I there is something important, it must be cleaned out.

leelong · February 3, 2010, 12:45pm

so to KISS,

mysql_real_escape_string() will insert a SQL native backslash to string containing ’ or ", that this SQL native backslash will not exist/visible outside the database?

it is the magic quotes that adds a backslash to string with ’ or " even if the string comes right out of database is plain ’ " like O’connor ?

Example:–

first, string O’connor is stored into database with backslash by mysql_real_escape_string() – so it’s O’/connor inside database

then database feeds string as O’connor not O’/connor before processed by PHP.

finally, magic quotes adds a blackslash to O’connor and now become O’/connor, which is out put to browser.

am i right?

leelong · February 3, 2010, 12:53pm

i think it is an important knowledge to keep in mind, since we now must mysql_real_escape_string() again for even the datas retrieved from TABLE 1 which we will insert into TABLE 2.

because datas retrieved from TABLE 1 is just a plain ’ or " like O’connor, even they were escaped before by mysql_real_escape_string()

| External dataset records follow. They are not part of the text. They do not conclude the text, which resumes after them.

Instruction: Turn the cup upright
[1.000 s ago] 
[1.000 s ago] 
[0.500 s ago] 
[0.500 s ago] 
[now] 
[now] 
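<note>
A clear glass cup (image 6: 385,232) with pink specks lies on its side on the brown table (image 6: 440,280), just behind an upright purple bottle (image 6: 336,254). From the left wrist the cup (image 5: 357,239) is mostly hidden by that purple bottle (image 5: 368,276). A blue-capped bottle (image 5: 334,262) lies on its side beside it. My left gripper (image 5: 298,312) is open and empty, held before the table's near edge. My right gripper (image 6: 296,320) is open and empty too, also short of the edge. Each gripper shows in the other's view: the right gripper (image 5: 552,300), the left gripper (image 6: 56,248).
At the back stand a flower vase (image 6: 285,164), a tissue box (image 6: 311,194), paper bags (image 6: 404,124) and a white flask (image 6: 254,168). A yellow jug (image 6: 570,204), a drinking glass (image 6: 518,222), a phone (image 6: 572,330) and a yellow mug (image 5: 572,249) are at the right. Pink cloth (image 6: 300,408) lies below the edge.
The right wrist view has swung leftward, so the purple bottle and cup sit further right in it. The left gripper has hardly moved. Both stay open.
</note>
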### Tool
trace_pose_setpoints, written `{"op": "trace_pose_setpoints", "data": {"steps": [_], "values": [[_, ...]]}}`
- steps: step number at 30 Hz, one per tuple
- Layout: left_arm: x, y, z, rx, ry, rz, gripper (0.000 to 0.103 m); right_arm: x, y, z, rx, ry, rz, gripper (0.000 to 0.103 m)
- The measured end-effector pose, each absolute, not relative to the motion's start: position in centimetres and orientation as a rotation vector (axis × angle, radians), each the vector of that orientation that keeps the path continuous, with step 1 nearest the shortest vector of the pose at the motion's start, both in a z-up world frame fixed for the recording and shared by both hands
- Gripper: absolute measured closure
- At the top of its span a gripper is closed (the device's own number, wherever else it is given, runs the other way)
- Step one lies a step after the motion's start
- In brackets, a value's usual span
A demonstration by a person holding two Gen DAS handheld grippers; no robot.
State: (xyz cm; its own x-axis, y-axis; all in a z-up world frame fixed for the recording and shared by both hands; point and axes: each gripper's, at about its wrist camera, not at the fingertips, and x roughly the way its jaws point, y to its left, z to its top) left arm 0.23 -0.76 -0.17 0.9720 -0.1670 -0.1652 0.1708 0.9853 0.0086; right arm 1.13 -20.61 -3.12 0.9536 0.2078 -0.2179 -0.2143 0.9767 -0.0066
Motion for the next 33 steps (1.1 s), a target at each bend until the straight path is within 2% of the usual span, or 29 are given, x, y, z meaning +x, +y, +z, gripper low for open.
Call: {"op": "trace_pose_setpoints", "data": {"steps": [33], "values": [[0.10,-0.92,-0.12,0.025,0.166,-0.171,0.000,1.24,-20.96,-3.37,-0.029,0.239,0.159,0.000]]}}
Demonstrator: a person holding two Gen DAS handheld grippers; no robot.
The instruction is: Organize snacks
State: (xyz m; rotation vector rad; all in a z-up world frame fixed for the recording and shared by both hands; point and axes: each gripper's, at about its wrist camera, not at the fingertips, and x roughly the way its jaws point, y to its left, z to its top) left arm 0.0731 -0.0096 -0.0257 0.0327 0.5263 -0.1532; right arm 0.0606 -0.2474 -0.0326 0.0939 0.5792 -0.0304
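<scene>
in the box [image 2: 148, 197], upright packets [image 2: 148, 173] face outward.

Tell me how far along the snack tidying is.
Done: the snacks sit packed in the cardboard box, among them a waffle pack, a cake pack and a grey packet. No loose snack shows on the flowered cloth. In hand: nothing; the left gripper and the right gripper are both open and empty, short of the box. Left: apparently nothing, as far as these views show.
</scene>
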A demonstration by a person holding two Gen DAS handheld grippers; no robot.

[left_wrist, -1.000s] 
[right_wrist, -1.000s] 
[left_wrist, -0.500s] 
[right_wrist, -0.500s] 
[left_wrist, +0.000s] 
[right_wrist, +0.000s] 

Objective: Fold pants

leelong · February 3, 2010, 12:56pm

now i can tell you how i hate magic quotes!

system · February 3, 2010, 1:12pm

am i right?

Quite contrary :).
there are 2 kinds of magic quotes - magic_quotes_gpc and magic_quotes_runtime
second one will act as you described, adding a backslash to the data retrieved from the database. But it almost always turned off by default. Can be turned off manually, using set_magic_quotes_runtime(FALSE) to be sure.

But we were talking of magic_quotes_gpc, which adds these garbage backslashes to the data that coming from the outside. So, corrected Example:–

first, string O’connor were posted from the form in the user’s browser.
magic quotes adds a blackslash to O’connor and now become O\'connor
mysql_real_escape_string() adds another slash for the each special character, and our poor fellow become O\\\'connor
Once this string goes to the database, one pair of slashes get stripped off, so, O\'connor again. And forever.

To make it right way we have to either eliminate item 2 by setting magic_quotes_gpc directive to off, or disable it’s mean trick by using stripslashes_deep code I posted above.

See also: http://php.net/manual/en/security.magicquotes.php

WorldNews · February 3, 2010, 4:45pm

craqgerbil, we are talking about someone tampering with data from a drop down list to add a ’ which would cause a MySQL error for that submission, something that would affect them only.

So how do you go from creating a browser warning that MySQL could not add your data, due to you having added a ’ to an item from the drop down list to being able to issue a command to the MySQL such as “Drop database”???